Blood–brain barrier P-glycoprotein function in healthy subjects and Alzheimer's disease patients: effect of polymorphisms in the ABCB1 gene
1 Department of Neurology and Alzheimer Center, VU University Medical Center, P.O. Box 7057, Amsterdam, 1007 MB, The Netherlands
2 PET Centre, Uppsala University Hospital, Uppsala, S 751 85, Sweden
3 Department of Clinical Genetics, VU University Medical Center, P.O. Box 7057, Amsterdam, 1007 MB, The Netherlands
4 Department of Neurology, University Medical Center Rotterdam, P.O. Box 2040, Rotterdam, 3000 CA, The Netherlands
5 Department of Nuclear Medicine and PET Research, VU University Medical Center, P.O. Box 7057, Amsterdam, 1007 MB, The Netherlands
6 Institute of Neurology, University College London, London, WC1N 3BG, UK
EJNMMI Research 2012, 2:57 doi:10.1186/2191-219X-2-57Published: 16 October 2012
P-glycoprotein is a blood–brain barrier efflux transporter involved in the clearance of amyloid-beta from the brain and, as such, might be involved in the pathogenesis of Alzheimer's disease. P-glycoprotein is encoded by the highly polymorphic ABCB1 gene. Single-nucleotide polymorphisms in the ABCB1 gene have been associated with altered P-glycoprotein expression and function. P-glycoprotein function at the blood–brain barrier can be quantified in vivo using the P-glycoprotein substrate tracer (R)-[11C]verapamil and positron emission tomography (PET). The purpose of this study was to assess the effects of C1236T, G2677T/A and C3435T single-nucleotide polymorphisms in ABCB1 on blood–brain barrier P-glycoprotein function in healthy subjects and patients with Alzheimer's disease.
Thirty-two healthy subjects and seventeen patients with Alzheimer's disease underwent 60-min dynamic (R)-[11C]verapamil PET scans. The binding potential of (R)-[11C]verapamil was assessed using a previously validated constrained two-tissue plasma input compartment model and used as outcome measure. DNA was isolated from frozen blood samples and C1236T, G2677T/A and C3435T single-nucleotide polymorphisms were amplified by polymerase chain reaction.

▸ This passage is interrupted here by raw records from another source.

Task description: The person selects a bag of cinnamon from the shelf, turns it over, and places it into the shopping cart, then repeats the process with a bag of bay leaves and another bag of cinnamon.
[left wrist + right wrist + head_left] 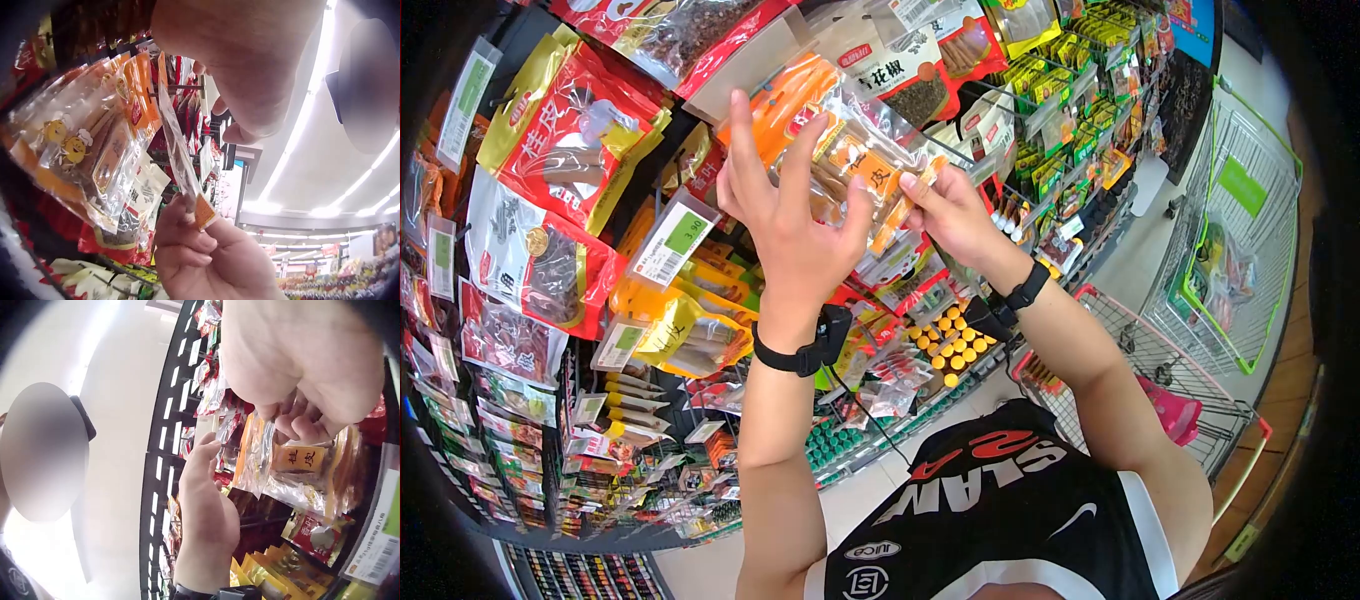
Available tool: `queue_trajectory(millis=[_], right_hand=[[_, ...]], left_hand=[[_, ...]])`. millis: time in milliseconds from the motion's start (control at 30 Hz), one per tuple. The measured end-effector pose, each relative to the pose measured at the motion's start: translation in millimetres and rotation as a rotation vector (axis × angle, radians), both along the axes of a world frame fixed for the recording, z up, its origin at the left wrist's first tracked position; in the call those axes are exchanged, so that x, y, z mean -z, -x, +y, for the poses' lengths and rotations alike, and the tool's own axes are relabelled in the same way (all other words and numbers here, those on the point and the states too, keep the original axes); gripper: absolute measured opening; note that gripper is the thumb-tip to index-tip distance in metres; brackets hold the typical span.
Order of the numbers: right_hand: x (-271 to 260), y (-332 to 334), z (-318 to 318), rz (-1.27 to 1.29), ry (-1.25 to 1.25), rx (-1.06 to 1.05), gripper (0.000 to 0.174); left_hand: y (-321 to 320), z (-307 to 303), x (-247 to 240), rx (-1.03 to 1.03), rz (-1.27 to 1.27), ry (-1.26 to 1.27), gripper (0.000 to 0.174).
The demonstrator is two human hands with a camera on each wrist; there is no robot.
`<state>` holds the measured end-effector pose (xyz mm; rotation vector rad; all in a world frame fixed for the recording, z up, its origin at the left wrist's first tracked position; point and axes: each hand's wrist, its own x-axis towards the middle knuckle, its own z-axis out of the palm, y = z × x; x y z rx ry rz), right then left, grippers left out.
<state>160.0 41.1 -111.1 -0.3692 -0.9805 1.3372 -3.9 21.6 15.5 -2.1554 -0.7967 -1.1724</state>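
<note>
Two hands are raised to one clear plastic packet with orange edges and brown bark sticks inside [855, 160]. It hangs among other packets high on the black slotted display rack [164, 444], towards its upper edge. In the head view the packet's long axis slants from upper left down to lower right, and it lies ahead of and above both wrists. The right hand [948, 215] pinches the packet's lower right corner between thumb and curled fingers; the left wrist view shows that corner edge-on in the pinch. The left hand [795, 235] is spread with fingers straight, its thumb lying against the packet's near face and gripping nothing. Both hands touch the packet, but only the right has hold of it.
</note>
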Motion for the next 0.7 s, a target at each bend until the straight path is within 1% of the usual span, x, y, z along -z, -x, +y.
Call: queue_trajectory(millis=[200,300,467,500,567,600,633,667,700], right_hand=[[-1.5,0.1,-0.1,-0.024,-0.011,0.014,0.022],[-6.7,-1.6,-3.8,-0.098,-0.012,0.040,0.022],[-14.6,-2.9,-1.9,-0.195,-0.008,-0.027,0.020],[-14.3,-2.7,-1.5,-0.219,-0.014,-0.046,0.019],[-9.6,4.6,-0.9,-0.153,-0.035,-0.011,0.022],[-5.7,6.8,1.1,-0.119,-0.047,0.010,0.024],[2.1,3.4,4.1,-0.176,-0.013,-0.055,0.038],[6.9,-0.7,1.4,-0.171,0.010,-0.065,0.037],[13.0,-4.2,-4.0,-0.168,0.038,-0.076,0.036]], left_hand=[[-5.0,-4.8,0.2,-0.011,-0.015,0.036,0.061],[-6.5,-3.7,4.1,-0.005,-0.024,0.046,0.062],[-7.0,-2.5,16.1,-0.023,0.013,0.032,0.063],[-7.0,-3.0,20.9,-0.033,0.007,0.075,0.063],[-7.4,-5.3,30.9,-0.051,-0.003,0.159,0.064],[-7.1,-6.0,34.7,-0.050,0.002,0.147,0.064],[-7.0,-6.8,39.0,-0.047,0.009,0.137,0.064],[-7.5,-8.1,43.3,-0.042,0.015,0.130,0.065],[-9.0,-12.0,43.2,-0.009,0.009,0.175,0.065]])
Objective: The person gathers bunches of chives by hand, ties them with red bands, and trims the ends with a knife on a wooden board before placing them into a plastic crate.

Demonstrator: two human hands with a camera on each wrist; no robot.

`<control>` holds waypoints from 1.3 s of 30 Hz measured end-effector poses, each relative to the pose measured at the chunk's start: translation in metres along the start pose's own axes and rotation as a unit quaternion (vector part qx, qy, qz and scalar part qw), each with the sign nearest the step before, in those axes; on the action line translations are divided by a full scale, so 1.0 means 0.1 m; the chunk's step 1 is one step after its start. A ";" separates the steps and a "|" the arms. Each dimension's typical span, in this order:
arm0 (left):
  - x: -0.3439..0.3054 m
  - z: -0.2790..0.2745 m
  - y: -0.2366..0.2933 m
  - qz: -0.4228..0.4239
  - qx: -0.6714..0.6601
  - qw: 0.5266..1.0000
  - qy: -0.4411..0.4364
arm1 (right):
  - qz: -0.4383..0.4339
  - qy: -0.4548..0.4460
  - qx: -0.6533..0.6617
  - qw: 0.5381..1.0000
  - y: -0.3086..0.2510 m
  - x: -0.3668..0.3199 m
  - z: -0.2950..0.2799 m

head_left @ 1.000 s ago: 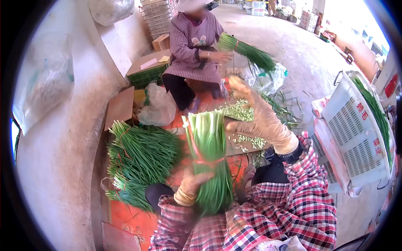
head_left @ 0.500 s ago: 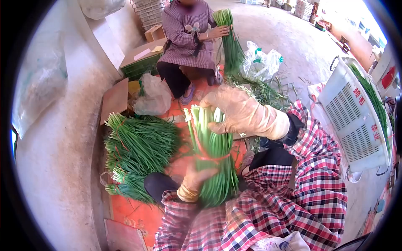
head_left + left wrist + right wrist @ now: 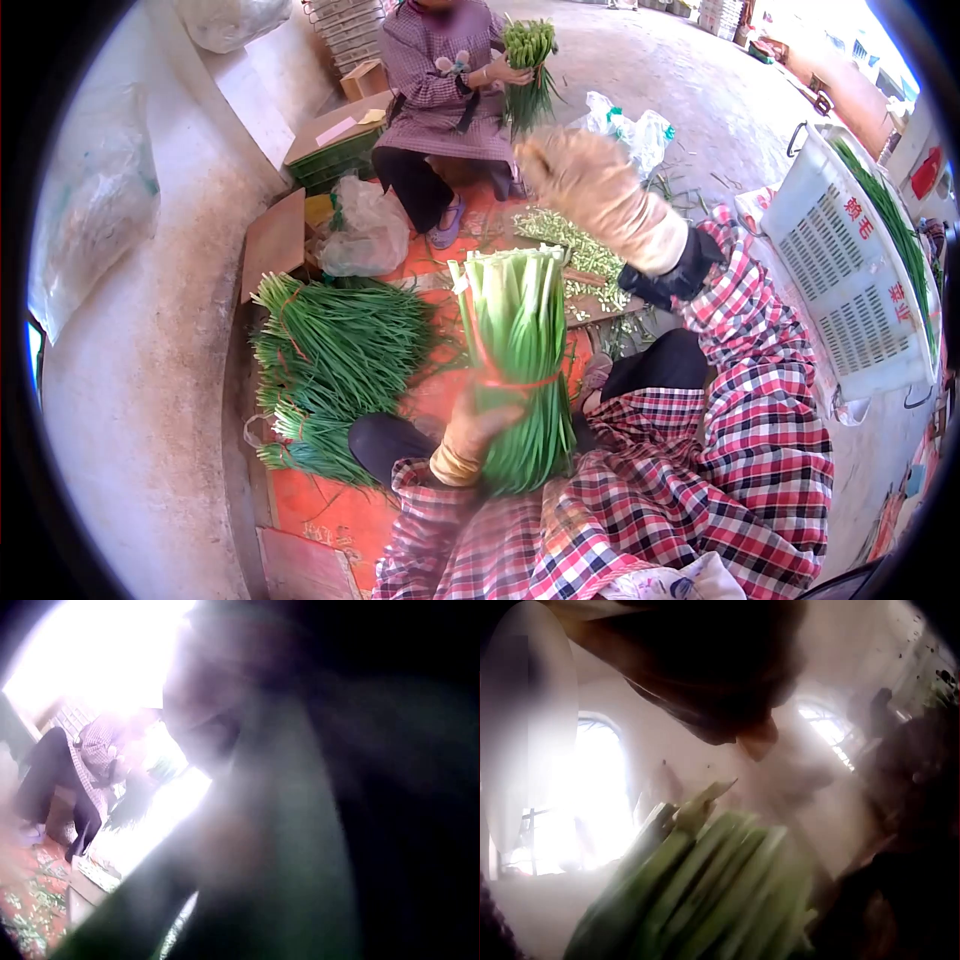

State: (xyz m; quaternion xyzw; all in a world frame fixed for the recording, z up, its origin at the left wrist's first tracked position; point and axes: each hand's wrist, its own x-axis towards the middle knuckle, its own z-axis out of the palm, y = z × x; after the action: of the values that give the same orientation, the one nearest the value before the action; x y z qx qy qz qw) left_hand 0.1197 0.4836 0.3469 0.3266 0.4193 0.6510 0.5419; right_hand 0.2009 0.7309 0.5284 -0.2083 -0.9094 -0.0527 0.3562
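A tied bundle of garlic chives (image 3: 515, 340) stands upright in front of me, pale cut ends up, a red band around its middle. My gloved left hand (image 3: 475, 432) grips it low on its left side, with the thumb across the front and the other fingers hidden. My gloved right hand (image 3: 590, 195) is raised beyond the bundle's top, apart from it. In the right wrist view the dark right hand (image 3: 720, 675) hangs above the pale stalk ends (image 3: 727, 847). Its fingers are blurred in the head view, and I cannot tell whether they pinch anything.
More tied chives (image 3: 340, 340) lie to the left on the orange sheet (image 3: 310, 510). Pale trimmings (image 3: 575, 245) cover a board ahead. A seated person (image 3: 445, 100) holds another bundle (image 3: 528, 75). At right leans a white crate (image 3: 850, 260); a wall (image 3: 150, 330) stands left.
My right hand came from the right to the bundle's cut ends, then lifted away up and forward. The left hand keeps its grip. The other person's bundle went from slanted to upright.
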 end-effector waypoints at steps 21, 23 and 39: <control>-0.04 0.36 0.34 -0.004 0.076 0.992 0.098 | -0.102 0.023 -0.172 0.980 0.29 0.11 0.15; -0.05 0.35 0.35 -0.008 0.068 0.991 0.111 | 0.045 -0.153 -0.090 0.983 0.26 0.20 -0.18; 0.03 0.44 0.14 0.051 0.063 0.972 0.219 | 0.185 -0.204 0.353 0.894 -0.46 -0.74 -0.21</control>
State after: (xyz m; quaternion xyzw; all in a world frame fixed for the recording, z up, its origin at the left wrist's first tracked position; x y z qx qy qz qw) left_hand 0.1516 0.4938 0.3780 0.2306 0.5507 0.7056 0.3816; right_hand 0.2441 0.6583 0.4969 -0.2393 -0.8661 0.3817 0.2164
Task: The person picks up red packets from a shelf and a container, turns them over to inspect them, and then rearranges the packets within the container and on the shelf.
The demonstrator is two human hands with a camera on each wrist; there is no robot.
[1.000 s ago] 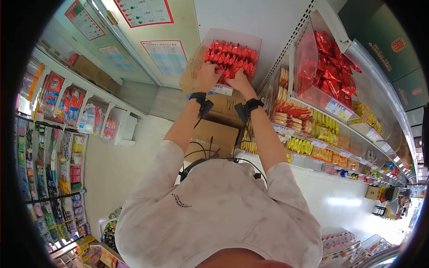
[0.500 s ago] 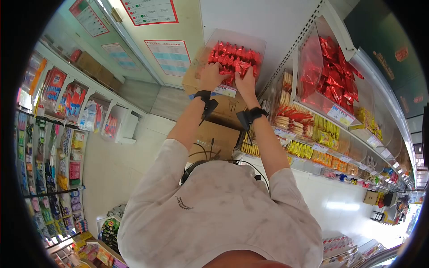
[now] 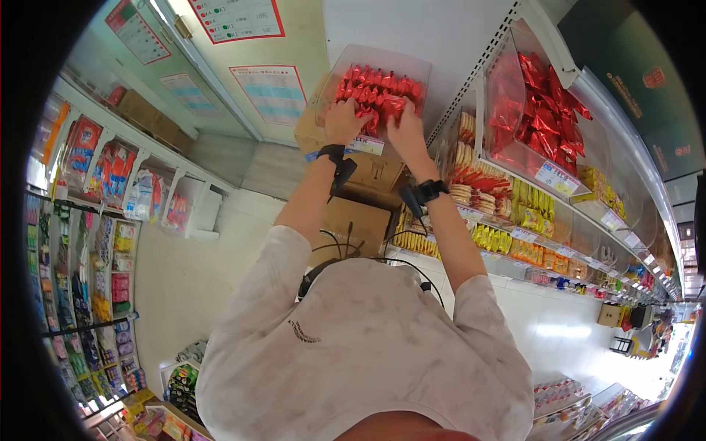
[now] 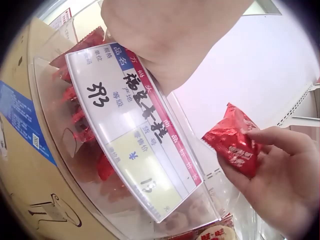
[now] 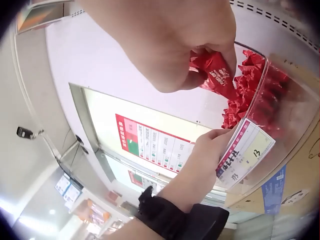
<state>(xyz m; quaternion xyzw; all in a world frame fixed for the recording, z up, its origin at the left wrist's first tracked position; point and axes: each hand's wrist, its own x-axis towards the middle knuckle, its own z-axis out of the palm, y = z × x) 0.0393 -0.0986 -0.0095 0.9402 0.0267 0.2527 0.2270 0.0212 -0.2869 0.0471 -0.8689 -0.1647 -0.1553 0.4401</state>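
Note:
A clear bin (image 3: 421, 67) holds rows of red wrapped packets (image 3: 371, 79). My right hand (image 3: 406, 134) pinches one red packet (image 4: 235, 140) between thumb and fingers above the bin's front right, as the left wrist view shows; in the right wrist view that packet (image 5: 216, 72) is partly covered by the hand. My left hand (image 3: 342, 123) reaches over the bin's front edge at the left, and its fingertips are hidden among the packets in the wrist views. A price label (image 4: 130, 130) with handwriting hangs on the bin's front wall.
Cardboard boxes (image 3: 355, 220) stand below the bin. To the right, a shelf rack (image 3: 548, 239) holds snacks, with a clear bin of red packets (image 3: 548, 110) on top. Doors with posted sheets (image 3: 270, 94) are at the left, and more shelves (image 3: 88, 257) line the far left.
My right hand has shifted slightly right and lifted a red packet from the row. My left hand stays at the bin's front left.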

In healthy controls, binding potential did not differ between subjects without and with one or more T present in C1236T, G2677T and C3435T. In contrast, patients with Alzheimer's disease with one or more T in C1236T, G2677T and C3435T had significantly higher binding potential values than patients without a T. In addition, there was a relationship between binding potential and T dose in C1236T and G2677T.
In Alzheimer's disease patients, C1236T, G2677T/A and C3435T single-nucleotide polymorphisms may be related to changes in P-glycoprotein function at the blood–brain barrier. As such, genetic variations in ABCB1 might contribute to the progression of amyloid-beta deposition in the brain.